* WHAT YOU NEED TO DO *
Search the material below for "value" and copy every line where it occurs.

* RECORDS FOR THE EXERCISE *
....
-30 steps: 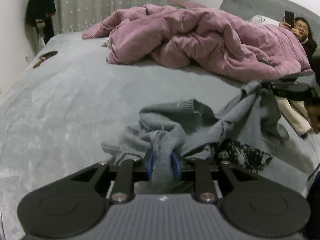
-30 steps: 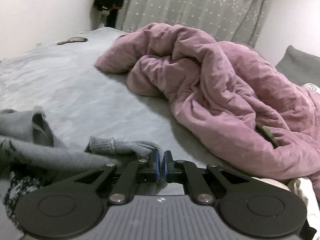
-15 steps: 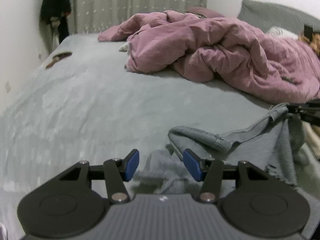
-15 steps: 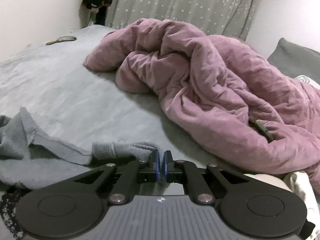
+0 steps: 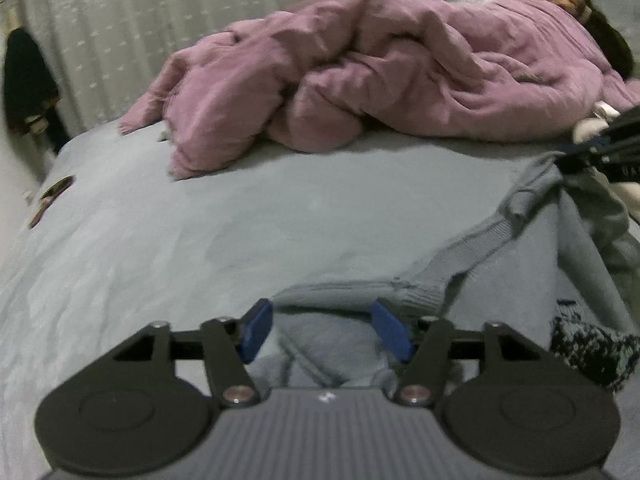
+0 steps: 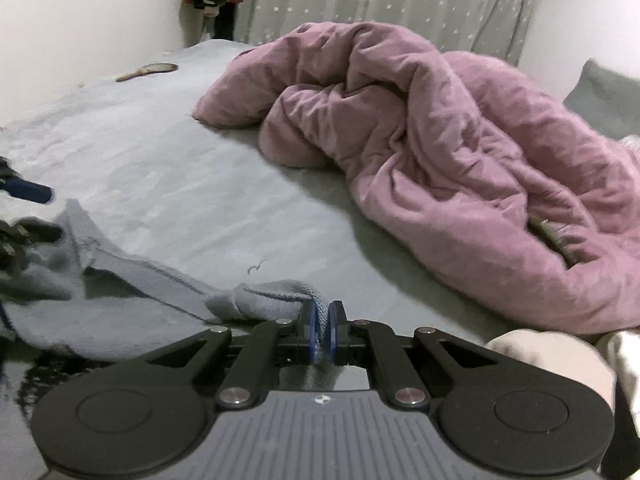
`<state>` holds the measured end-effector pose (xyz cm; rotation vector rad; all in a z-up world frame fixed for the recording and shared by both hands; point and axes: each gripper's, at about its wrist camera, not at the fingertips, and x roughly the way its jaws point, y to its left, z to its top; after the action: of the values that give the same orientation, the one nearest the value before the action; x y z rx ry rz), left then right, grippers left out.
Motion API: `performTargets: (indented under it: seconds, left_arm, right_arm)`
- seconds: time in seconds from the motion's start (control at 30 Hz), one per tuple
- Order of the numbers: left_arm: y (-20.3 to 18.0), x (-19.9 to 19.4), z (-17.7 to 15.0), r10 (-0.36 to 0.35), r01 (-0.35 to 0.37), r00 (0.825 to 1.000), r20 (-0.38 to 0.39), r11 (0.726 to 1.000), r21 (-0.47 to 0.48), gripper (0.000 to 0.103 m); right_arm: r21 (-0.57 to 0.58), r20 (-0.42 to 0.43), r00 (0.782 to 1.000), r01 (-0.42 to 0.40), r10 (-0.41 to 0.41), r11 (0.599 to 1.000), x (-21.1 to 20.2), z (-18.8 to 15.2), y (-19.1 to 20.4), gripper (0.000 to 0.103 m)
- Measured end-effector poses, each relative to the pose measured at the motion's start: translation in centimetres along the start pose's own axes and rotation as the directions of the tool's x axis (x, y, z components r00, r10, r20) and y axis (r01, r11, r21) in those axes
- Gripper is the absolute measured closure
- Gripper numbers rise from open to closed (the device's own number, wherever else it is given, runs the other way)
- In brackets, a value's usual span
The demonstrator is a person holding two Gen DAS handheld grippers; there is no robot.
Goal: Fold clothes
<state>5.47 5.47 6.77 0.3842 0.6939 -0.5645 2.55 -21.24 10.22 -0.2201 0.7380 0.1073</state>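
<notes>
- The sweater (image 5: pixel 500 276) looks soft, light and limp; take it at the ribbed hem.
- Left gripper (image 5: pixel 326 330) is opening, cloth lying loose between its jaws.
- Right gripper (image 6: pixel 322 330) is closed on the hem.

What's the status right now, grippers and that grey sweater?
Left gripper jaws opening, grey sweater loose between them. Right gripper shut on sweater's edge. Pink duvet heaped beyond, not touching.

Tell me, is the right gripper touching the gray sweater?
Touching. The right wrist view shows the right gripper with its jaws pinched shut on a ribbed edge of the gray sweater.
</notes>
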Motion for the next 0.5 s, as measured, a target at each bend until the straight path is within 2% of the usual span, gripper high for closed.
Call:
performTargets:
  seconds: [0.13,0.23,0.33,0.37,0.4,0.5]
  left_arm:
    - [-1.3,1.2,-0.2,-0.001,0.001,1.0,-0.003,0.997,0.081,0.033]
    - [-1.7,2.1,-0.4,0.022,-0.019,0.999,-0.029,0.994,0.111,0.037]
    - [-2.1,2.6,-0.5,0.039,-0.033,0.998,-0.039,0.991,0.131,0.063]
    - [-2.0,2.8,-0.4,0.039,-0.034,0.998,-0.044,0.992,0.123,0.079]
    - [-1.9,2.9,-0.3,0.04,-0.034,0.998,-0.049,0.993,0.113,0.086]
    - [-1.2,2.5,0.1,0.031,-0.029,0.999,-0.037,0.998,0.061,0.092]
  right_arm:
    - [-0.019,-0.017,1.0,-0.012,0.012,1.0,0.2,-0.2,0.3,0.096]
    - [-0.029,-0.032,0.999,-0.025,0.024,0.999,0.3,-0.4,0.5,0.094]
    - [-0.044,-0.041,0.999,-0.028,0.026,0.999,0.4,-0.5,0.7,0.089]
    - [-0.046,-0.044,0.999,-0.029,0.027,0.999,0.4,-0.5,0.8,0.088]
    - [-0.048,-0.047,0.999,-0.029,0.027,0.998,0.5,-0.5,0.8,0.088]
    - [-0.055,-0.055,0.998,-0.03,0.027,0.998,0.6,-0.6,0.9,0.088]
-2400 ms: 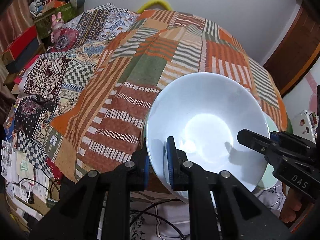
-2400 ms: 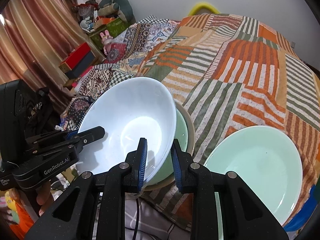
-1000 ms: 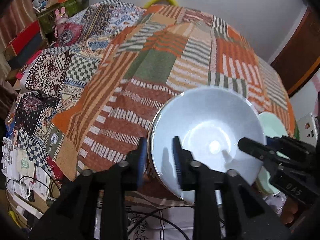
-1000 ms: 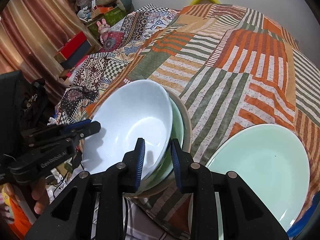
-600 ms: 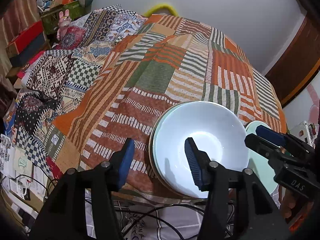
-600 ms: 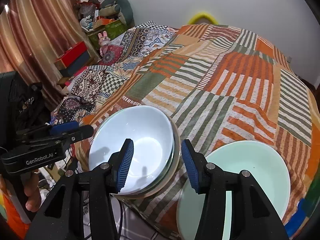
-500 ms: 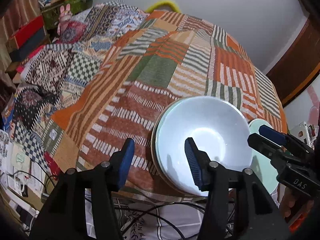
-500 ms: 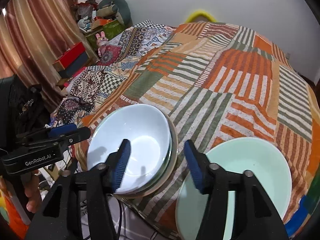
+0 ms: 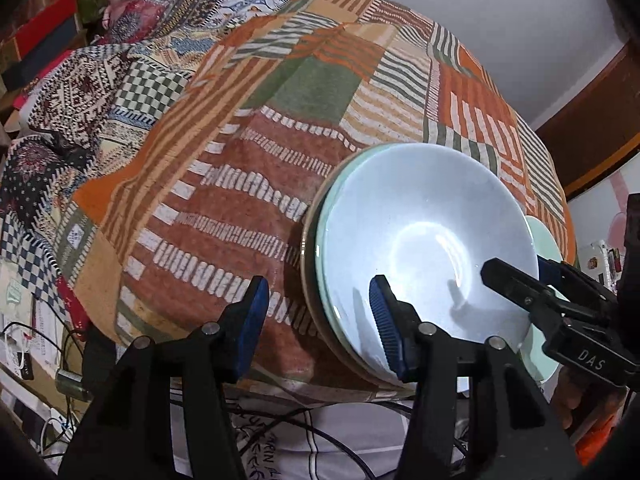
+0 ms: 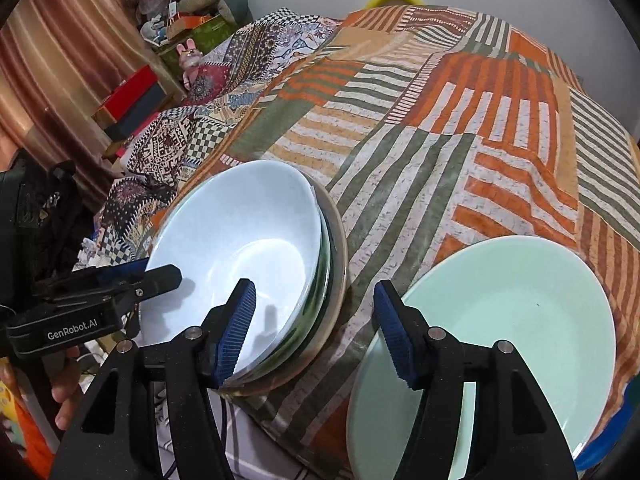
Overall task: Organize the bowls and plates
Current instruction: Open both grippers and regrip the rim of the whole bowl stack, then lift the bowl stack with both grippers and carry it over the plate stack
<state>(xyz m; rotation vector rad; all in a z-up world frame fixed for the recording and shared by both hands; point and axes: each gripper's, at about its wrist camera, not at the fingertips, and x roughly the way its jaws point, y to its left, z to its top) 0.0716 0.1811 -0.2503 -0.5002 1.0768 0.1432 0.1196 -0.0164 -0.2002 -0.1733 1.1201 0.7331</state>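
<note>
A white bowl [image 9: 424, 248] [image 10: 240, 232] sits nested on top of a stack, over a green bowl [image 10: 325, 268] and a tan plate [image 10: 341, 240], near the front edge of the table. My left gripper [image 9: 318, 322] is open and straddles the stack's left rim without pressing on it. My right gripper [image 10: 316, 330] is open astride the stack's right rim, pads clear of it. A large pale green plate [image 10: 500, 320] lies to the right of the stack. Each gripper shows in the other's view: the right gripper [image 9: 520, 284] and the left gripper [image 10: 120, 288].
A patchwork cloth [image 10: 440, 120] covers the table. Below its front edge lie cables [image 9: 280, 432] and papers. Boxes and toys [image 10: 188, 40] are piled at the back left by a curtain [image 10: 52, 60]. Something blue [image 10: 600, 454] pokes out under the green plate.
Both grippers have let go of the white bowl's rim and opened. The bowl, tilted and held before, now rests level in the stack. The left gripper has come down closer to it.
</note>
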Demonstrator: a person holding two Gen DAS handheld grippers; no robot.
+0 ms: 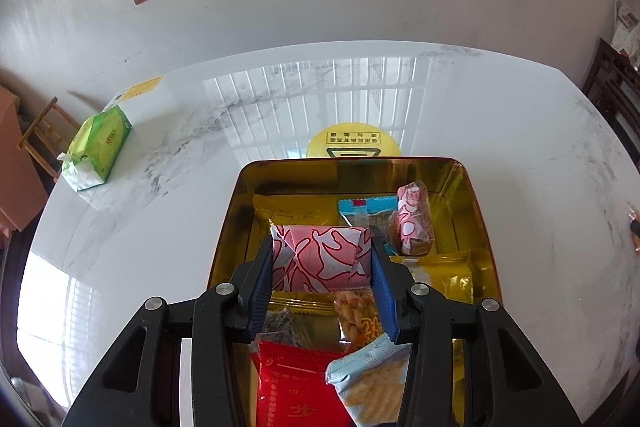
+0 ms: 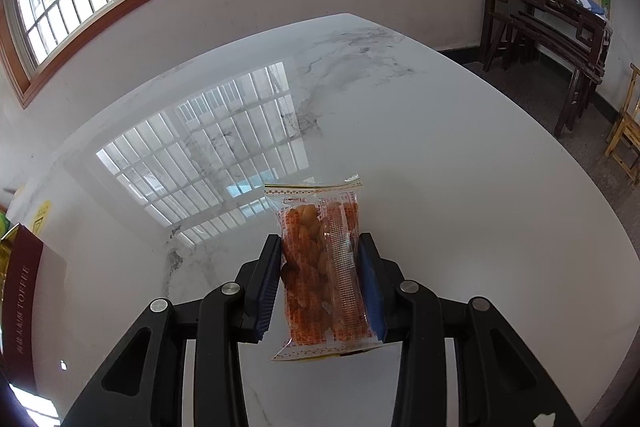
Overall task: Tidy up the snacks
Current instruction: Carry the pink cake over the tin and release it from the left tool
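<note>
Mid-sort, by the look of it, with one packet in each gripper; left gripper [image 1: 322, 267] poised over the gold tin [image 1: 476, 211], jaws clamped on a pink-and-white patterned packet [image 1: 320, 259] held between the blue pads [image 1: 260, 291]; below and around it, already lying in the tin: a second pink packet [image 1: 412, 223] propped near the far right corner, a blue-topped packet [image 1: 360, 209], yellow packets [image 1: 280, 211], a red packet [image 1: 296, 387] and a pale blue cracker packet [image 1: 368, 379] at the near end; cannot tell whether the held packet touches those under it.

Right gripper [image 2: 320, 279] well apart from the tin, above the white marble table [image 2: 440, 187], jaws closed on a clear packet of orange twisted snacks [image 2: 324, 275], gripped across its width, ends sticking out front and back; only a maroon side of the tin [image 2: 20, 299] showing at the far left edge of that view.

Off to the side on the table, a green tissue pack [image 1: 98, 147], not part of the job.

Likely step in hand: placing the pink packet; next move calls for lowering into a free patch of tin floor, opening the jaws, lifting clear without snagging the wrapper; then swinging the right gripper leftward over the tin rim to drop the orange packet.
</note>
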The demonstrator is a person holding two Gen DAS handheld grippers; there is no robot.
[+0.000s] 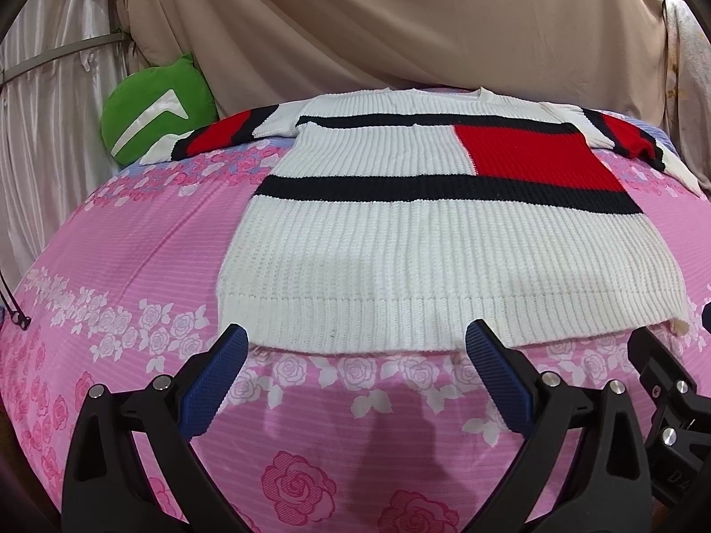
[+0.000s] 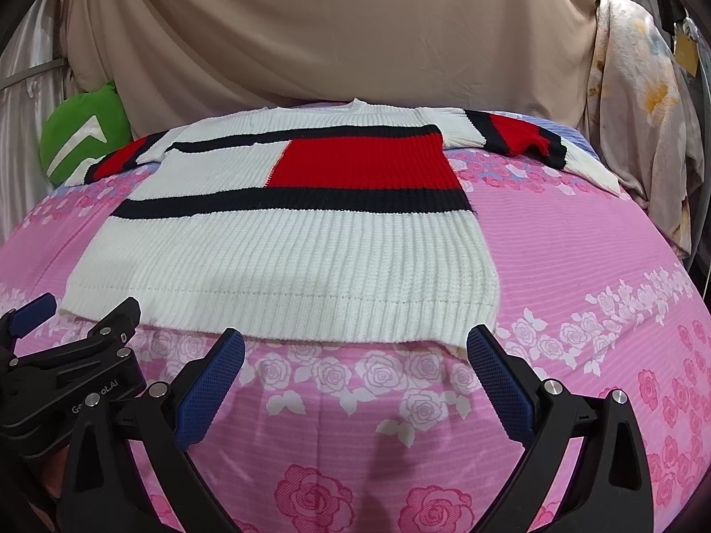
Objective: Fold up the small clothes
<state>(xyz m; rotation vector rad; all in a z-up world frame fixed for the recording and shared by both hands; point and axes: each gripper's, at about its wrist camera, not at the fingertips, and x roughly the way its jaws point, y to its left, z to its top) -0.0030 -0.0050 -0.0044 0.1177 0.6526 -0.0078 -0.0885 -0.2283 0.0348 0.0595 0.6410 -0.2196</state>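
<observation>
A white knit sweater (image 1: 426, 248) with black stripes and a red block lies flat on the pink rose bedsheet (image 1: 133, 266), sleeves spread out to both sides. It also shows in the right wrist view (image 2: 284, 257). My left gripper (image 1: 355, 355) is open and empty just before the sweater's hem, toward its left half. My right gripper (image 2: 355, 355) is open and empty just before the hem, toward its right half. The left gripper's body shows at the left edge of the right wrist view (image 2: 66, 355).
A green cushion (image 1: 155, 111) sits at the back left of the bed by the left sleeve. A beige curtain (image 1: 400, 22) hangs behind the bed. Floral cloth (image 2: 644, 111) hangs at the back right.
</observation>
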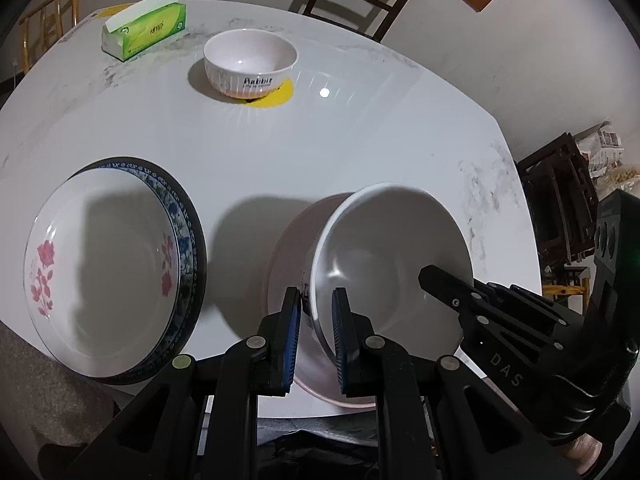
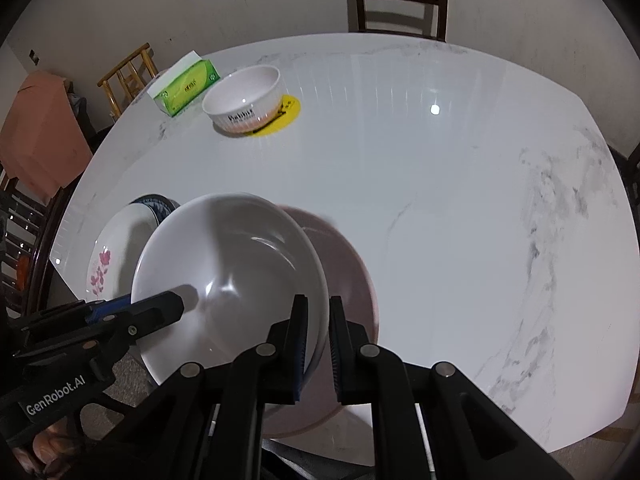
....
* EXERCISE RESPONSE *
`<state>` holds the measured end-effector pose (xyz cm; rotation vector rad; all in a z-up world frame fixed for the recording and shared by both hands; point and axes: each gripper's, at about its wrist camera, not at the fingertips, and x roughly the way its jaws point, y to its left, z to its top; after the action: of the values that give the same orientation, the one nearest the value before the action; x y z rx ry rz), left then right, grippers left out.
- In brackets, a value's usual span

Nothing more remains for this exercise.